# Aim of the exercise
Every record that follows should be output exactly as it is given.

# The records
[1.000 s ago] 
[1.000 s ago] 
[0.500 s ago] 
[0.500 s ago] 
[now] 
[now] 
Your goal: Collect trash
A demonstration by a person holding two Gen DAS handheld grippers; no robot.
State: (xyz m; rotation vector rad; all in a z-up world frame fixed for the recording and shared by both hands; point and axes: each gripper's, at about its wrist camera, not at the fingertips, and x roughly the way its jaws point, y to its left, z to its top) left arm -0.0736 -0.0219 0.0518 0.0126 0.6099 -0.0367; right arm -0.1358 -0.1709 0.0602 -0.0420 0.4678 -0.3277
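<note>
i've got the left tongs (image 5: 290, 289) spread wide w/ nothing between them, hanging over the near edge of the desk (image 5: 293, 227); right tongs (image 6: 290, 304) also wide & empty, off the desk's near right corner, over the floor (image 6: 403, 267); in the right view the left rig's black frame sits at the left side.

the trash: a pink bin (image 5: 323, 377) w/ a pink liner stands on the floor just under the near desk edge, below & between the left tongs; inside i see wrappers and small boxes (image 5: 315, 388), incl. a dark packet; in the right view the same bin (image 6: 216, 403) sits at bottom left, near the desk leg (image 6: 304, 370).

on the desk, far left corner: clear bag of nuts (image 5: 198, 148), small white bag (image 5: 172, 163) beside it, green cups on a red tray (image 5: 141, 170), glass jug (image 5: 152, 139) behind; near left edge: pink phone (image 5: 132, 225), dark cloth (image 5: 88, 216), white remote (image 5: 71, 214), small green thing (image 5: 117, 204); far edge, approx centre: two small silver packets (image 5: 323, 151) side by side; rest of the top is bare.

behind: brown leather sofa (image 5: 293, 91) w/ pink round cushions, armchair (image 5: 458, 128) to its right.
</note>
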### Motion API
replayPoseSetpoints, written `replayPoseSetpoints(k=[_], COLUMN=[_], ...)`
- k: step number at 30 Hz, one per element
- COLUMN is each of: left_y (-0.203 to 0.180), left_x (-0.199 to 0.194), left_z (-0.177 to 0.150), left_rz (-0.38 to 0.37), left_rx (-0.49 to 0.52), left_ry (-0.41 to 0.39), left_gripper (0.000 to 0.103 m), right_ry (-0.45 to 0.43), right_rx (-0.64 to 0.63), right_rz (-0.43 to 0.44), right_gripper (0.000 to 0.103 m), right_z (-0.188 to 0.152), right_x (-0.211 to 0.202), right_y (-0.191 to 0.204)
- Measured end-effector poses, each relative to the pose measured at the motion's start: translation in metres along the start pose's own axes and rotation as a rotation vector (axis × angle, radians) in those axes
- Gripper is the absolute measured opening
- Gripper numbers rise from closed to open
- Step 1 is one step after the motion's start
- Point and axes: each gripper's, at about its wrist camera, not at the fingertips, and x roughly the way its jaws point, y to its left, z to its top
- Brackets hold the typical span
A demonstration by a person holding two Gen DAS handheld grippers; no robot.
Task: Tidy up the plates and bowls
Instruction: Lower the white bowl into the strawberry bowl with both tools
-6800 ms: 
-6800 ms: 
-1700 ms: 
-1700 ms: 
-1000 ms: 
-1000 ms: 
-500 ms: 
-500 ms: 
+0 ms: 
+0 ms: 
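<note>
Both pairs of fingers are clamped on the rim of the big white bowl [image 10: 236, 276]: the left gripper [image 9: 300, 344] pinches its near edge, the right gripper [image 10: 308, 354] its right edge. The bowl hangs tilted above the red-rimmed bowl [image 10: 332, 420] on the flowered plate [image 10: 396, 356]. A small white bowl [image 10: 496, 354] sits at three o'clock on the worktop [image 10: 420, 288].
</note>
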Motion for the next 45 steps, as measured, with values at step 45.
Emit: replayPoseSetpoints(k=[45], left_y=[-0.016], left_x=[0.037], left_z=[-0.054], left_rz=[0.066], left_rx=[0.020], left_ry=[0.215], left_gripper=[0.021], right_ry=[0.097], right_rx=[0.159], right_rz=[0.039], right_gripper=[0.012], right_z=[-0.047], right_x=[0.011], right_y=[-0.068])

# Answer to the problem
[1.000 s ago] 
[1.000 s ago] 
[0.500 s ago] 
[0.500 s ago] 
[now] 
[now] 
Your goal: Collect trash
A demonstration by a person holding two Gen DAS handheld grippers; no robot.
State: (xyz m; rotation vector rad; all in a z-up world frame fixed for the recording and shared by both hands; point and axes: each gripper's, at about its wrist camera, not at the fingertips, and x roughly the way its jaws point, y to its left, z to its top) left arm -0.0736 -0.0219 0.0518 0.0126 0.6099 -0.0367; right arm -0.1358 -0.1709 0.0602 -0.0420 0.4678 -0.3277
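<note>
i've got the left tongs (image 5: 290, 289) spread wide w/ nothing between them, hanging over the near edge of the desk (image 5: 293, 227); right tongs (image 6: 290, 304) also wide & empty, off the desk's near right corner, over the floor (image 6: 403, 267); in the right view the left rig's black frame sits at the left side.

the trash: a pink bin (image 5: 323, 377) w/ a pink liner stands on the floor just under the near desk edge, below & between the left tongs; inside i see wrappers and small boxes (image 5: 315, 388), incl. a dark packet; in the right view the same bin (image 6: 216, 403) sits at bottom left, near the desk leg (image 6: 304, 370).

on the desk, far left corner: clear bag of nuts (image 5: 198, 148), small white bag (image 5: 172, 163) beside it, green cups on a red tray (image 5: 141, 170), glass jug (image 5: 152, 139) behind; near left edge: pink phone (image 5: 132, 225), dark cloth (image 5: 88, 216), white remote (image 5: 71, 214), small green thing (image 5: 117, 204); far edge, approx centre: two small silver packets (image 5: 323, 151) side by side; rest of the top is bare.

behind: brown leather sofa (image 5: 293, 91) w/ pink round cushions, armchair (image 5: 458, 128) to its right.
</note>
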### Motion API
replayPoseSetpoints, written `replayPoseSetpoints(k=[_], COLUMN=[_], ...)`
- k: step number at 30 Hz, one per element
- COLUMN is each of: left_y (-0.203 to 0.180), left_x (-0.199 to 0.194), left_z (-0.177 to 0.150), left_rz (-0.38 to 0.37), left_rx (-0.49 to 0.52), left_ry (-0.41 to 0.39), left_gripper (0.000 to 0.103 m), right_ry (-0.45 to 0.43), right_rx (-0.64 to 0.63), right_rz (-0.43 to 0.44), right_gripper (0.000 to 0.103 m), right_z (-0.188 to 0.152), right_x (-0.211 to 0.202), right_y (-0.191 to 0.204)
- Measured end-effector poses, each relative to the pose measured at the motion's start: translation in metres along the start pose's own axes and rotation as a rotation vector (axis × angle, radians) in those axes
- Gripper is the absolute measured opening
- Gripper numbers rise from closed to open
- Step 1 is one step after the motion's start
- Point and axes: each gripper's, at about its wrist camera, not at the fingertips, and x roughly the way its jaws point, y to its left, z to its top
- Brackets hold the typical span
A demonstration by a person holding two Gen DAS handheld grippers; no robot.
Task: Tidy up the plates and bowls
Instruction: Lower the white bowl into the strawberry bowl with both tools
-6800 ms: 
-6800 ms: 
-1700 ms: 
-1700 ms: 
-1000 ms: 
-1000 ms: 
-500 ms: 
-500 ms: 
+0 ms: 
+0 ms: 
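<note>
Both pairs of fingers are clamped on the rim of the big white bowl [image 10: 236, 276]: the left gripper [image 9: 300, 344] pinches its near edge, the right gripper [image 10: 308, 354] its right edge. The bowl hangs tilted above the red-rimmed bowl [image 10: 332, 420] on the flowered plate [image 10: 396, 356]. A small white bowl [image 10: 496, 354] sits at three o'clock on the worktop [image 10: 420, 288].
</note>
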Motion for the next 45 steps, as measured, with values at step 45.
Emit: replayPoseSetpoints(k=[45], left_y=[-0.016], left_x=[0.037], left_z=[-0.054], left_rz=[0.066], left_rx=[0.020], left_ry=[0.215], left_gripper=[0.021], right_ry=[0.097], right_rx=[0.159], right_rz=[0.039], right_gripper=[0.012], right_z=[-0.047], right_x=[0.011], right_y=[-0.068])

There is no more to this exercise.